Lemma 2.2 struck me as a type of bound on an extension with complex multiplication that I had not seen before and seemed clever. I was also struck by even as the Lemma itself was clever, that the proof of that Lemma was pretty straightforward. The overall approach is in many respects pretty similar to existing work and feels in some respects in the same spirit as Erdos's own lower bound construction, but having a tower of fields which seemed clever to me, but the writeup notes three prior papers where a tower was used to produce a combinatorial object of some type. That said, I still find this choice of the class field tower to be clever and intricate in this context.

I am mostly in agreement. Disagreement here:

We're not at that point yet. Right now, we're not seeing it solve the genuinely hardest problems, like say the Riemann Hypothesis, or P ?= NP. What is true is that these systems are at least as good as a beginning grad student in all subfields and are outputting results equivalent to a top-notch mathematician on some problems. But it is also true that these systems are improving rapidly. So while your statement is false right now, it looks likely your statement is going to be true within just a few short years.

Have you read the paper? I have, and it is very much not the case of what is going on here. There are multiple deeply clever bits in this argument. If this were written by a human, it would be recognized as highly insightful. Moreover, you are also missing how much what human mathematicians often do really does look like what you are dismissing. I've worked on hundreds of problems, and gotten successful results in maybe 5 or 6 of them. If someone dismissed humans under that basis, you'd recognize the problem.

And if you read the raw output of the AI, it looks a lot like what human mathematicians do. We try one thing. It fails. We try to look at a related theorem; doesn't generalize. We go check a few cases; doesn't give much insight, so we rope an undergrad into writing some code for us to go up a big more. Then, we're sitting in a seminar on a completely different topic, and trying to pay attention while the speaker does a really poor job explaining their research, we're like "Hmm, what if I tried to combine it with that other thing we saw 2 years ago." That still doesn't work. But then six months later, you bash your head against the problem a bit more trying to use some sophisticated representation theory results, and then you are falling asleep and you realize that other thing from now 2.5 years ago combines with a pattern the undergrad mentioned in the data that you didn't think was important, and you get a result. Mathematicians work by trying lots of different things on lots of different problems.

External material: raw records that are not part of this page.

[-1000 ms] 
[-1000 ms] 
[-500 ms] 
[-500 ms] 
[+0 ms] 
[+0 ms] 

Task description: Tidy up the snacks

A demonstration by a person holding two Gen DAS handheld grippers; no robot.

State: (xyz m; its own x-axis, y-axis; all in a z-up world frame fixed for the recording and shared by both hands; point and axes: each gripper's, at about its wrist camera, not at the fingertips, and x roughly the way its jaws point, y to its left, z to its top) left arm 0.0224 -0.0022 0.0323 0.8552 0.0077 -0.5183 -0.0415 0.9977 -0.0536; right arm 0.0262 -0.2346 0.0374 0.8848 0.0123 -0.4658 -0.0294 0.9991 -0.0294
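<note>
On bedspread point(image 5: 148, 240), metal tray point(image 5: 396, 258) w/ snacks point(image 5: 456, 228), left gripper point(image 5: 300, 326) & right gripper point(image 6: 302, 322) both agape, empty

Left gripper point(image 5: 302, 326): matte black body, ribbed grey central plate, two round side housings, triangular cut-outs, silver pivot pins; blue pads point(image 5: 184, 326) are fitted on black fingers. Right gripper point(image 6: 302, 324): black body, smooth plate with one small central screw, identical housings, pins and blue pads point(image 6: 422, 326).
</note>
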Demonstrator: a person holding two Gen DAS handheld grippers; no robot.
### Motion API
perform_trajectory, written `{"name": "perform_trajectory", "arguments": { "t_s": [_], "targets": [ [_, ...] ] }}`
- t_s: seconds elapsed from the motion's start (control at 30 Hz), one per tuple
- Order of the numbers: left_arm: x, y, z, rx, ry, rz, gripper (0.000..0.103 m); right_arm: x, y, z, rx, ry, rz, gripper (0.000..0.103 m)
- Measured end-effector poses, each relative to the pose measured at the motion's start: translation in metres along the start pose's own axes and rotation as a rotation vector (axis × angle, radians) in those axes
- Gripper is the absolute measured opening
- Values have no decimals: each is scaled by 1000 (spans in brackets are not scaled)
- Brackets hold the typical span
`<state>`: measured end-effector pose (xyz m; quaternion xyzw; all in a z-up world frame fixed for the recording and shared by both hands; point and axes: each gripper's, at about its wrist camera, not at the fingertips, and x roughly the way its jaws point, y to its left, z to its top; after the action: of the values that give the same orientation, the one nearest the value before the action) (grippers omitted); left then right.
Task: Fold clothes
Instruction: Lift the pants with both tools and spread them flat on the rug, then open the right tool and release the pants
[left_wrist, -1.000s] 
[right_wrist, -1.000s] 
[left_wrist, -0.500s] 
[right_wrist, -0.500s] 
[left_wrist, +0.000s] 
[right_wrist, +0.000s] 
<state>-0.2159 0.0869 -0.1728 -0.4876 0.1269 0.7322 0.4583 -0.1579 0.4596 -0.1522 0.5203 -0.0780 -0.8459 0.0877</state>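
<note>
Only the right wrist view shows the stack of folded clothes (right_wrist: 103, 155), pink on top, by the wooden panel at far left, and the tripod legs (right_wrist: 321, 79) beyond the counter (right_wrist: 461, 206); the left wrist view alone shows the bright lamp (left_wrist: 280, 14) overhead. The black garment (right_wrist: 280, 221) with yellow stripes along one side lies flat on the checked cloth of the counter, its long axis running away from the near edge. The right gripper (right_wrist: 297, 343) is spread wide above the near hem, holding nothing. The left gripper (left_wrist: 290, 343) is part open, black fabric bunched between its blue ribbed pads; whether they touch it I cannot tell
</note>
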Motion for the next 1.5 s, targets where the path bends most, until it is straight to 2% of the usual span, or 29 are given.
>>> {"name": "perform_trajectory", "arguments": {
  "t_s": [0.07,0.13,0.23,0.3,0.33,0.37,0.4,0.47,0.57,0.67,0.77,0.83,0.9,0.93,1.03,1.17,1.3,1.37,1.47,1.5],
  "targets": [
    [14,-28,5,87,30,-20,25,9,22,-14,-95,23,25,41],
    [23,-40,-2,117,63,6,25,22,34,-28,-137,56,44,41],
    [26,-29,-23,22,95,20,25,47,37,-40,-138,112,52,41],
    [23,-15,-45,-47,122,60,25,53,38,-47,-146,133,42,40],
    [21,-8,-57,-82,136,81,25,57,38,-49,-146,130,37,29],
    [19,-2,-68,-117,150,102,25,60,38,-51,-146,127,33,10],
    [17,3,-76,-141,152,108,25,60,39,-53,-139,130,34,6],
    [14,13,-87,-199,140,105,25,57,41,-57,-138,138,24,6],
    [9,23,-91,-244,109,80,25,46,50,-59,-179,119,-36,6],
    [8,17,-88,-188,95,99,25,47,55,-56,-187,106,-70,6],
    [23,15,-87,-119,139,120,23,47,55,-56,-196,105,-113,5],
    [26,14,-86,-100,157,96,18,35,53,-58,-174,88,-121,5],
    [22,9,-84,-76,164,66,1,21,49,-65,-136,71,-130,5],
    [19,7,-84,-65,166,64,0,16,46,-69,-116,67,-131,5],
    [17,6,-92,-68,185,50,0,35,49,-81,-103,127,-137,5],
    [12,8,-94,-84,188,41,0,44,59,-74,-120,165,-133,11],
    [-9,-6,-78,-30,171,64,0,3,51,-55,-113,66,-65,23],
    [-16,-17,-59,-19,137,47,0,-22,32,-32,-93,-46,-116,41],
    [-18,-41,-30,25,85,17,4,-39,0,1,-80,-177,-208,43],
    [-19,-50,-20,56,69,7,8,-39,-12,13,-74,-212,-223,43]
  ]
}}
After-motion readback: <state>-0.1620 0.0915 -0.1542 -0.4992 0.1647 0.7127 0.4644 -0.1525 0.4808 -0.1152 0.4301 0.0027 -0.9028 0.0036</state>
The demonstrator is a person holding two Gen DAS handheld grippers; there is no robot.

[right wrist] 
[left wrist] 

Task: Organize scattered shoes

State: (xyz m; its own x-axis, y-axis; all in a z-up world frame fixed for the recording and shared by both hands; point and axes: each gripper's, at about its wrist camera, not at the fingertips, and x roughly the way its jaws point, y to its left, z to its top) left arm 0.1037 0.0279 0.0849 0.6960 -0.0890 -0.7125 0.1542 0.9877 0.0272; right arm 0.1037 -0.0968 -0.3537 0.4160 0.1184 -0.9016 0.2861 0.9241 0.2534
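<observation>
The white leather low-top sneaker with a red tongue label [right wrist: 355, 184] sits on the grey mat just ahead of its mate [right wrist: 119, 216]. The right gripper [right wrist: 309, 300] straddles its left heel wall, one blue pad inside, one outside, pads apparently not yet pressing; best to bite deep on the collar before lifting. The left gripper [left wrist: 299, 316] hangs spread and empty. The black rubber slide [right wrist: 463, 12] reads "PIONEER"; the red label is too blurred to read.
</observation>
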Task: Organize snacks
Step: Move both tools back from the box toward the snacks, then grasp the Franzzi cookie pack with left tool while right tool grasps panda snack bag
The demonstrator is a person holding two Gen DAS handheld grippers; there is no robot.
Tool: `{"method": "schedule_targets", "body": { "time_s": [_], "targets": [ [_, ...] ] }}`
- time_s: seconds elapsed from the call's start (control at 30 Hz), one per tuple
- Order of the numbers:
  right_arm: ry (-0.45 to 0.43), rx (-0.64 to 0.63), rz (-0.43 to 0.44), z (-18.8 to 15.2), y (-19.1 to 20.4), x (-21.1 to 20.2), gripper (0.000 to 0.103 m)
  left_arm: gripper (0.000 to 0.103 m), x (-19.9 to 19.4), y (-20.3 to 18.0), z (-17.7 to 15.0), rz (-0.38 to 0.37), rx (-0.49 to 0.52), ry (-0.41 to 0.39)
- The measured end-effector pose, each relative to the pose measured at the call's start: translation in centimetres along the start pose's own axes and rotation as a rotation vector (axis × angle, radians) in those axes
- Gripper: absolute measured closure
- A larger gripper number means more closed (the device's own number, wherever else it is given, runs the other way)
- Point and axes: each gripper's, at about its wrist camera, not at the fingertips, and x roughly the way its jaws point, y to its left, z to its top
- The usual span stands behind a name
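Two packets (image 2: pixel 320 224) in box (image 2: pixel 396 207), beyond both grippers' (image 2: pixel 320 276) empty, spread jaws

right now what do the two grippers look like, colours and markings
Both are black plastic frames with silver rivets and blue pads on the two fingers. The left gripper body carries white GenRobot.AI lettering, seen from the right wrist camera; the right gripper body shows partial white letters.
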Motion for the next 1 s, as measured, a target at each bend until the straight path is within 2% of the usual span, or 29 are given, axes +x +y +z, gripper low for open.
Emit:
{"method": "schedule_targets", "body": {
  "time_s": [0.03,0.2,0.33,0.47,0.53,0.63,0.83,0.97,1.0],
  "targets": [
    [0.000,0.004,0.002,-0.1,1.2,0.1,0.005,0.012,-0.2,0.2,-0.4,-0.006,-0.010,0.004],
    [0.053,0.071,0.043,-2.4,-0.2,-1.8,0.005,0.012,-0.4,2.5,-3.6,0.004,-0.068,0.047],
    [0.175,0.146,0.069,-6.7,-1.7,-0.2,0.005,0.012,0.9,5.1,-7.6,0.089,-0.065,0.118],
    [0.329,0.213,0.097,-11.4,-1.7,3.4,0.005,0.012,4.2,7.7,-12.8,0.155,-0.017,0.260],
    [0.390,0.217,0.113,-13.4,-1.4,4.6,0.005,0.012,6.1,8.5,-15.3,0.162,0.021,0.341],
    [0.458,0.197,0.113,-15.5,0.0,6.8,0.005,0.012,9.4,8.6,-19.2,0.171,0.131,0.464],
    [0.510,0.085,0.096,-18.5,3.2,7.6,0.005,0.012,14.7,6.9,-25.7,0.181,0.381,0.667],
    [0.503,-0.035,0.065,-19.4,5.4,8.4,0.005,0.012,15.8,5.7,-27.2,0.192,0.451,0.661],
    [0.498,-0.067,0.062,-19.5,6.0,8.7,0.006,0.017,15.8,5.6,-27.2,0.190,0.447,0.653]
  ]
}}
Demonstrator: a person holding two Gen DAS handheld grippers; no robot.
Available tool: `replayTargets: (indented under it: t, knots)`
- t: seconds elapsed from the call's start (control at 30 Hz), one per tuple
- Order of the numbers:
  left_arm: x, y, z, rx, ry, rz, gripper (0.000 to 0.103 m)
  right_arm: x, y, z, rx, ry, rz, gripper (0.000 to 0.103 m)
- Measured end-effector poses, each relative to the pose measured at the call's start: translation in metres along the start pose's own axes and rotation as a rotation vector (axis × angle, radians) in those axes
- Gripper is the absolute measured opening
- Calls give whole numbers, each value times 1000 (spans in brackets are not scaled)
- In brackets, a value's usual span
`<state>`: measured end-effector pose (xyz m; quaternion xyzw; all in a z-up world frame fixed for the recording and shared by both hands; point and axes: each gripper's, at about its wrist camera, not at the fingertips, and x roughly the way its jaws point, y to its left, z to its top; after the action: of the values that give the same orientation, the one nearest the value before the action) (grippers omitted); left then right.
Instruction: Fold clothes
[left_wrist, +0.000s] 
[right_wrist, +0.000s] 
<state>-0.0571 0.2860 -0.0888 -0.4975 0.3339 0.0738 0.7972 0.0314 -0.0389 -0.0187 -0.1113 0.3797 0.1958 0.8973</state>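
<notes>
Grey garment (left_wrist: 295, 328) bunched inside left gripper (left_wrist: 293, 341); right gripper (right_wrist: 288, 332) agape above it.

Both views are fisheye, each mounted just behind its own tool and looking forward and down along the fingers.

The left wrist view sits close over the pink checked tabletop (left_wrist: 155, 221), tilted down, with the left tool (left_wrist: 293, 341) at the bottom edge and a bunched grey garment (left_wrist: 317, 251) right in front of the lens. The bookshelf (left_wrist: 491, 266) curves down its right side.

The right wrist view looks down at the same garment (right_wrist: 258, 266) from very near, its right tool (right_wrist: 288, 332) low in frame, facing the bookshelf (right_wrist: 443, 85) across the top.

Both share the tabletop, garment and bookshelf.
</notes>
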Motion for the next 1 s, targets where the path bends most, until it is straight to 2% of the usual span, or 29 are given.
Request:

All mathematicians build math by leveraging what other mathematicians have done. When Andrew Wiles proved enough of the Modularity Theorem to prove Fermat's Last Theorem, he was leveraging ideas from all over, from algebraic geometry, from representation theory, from complex analysis, from Galois theory, from elliptic curves, etc. Combining that was the big thing. When Peter Scholze and Dustin Clausen recently did their work on "condensed mathematics" (which may get Clausen a Fields Medal- not Scholze since he already has one), they were seeing deep patterns in a whole bunch of existing work, and then used existing work to leverage together that those patterns were real. All math builds on existing math going back to people in caves wearing bear skins who were thinking about how to count beyond using their fingers and toes.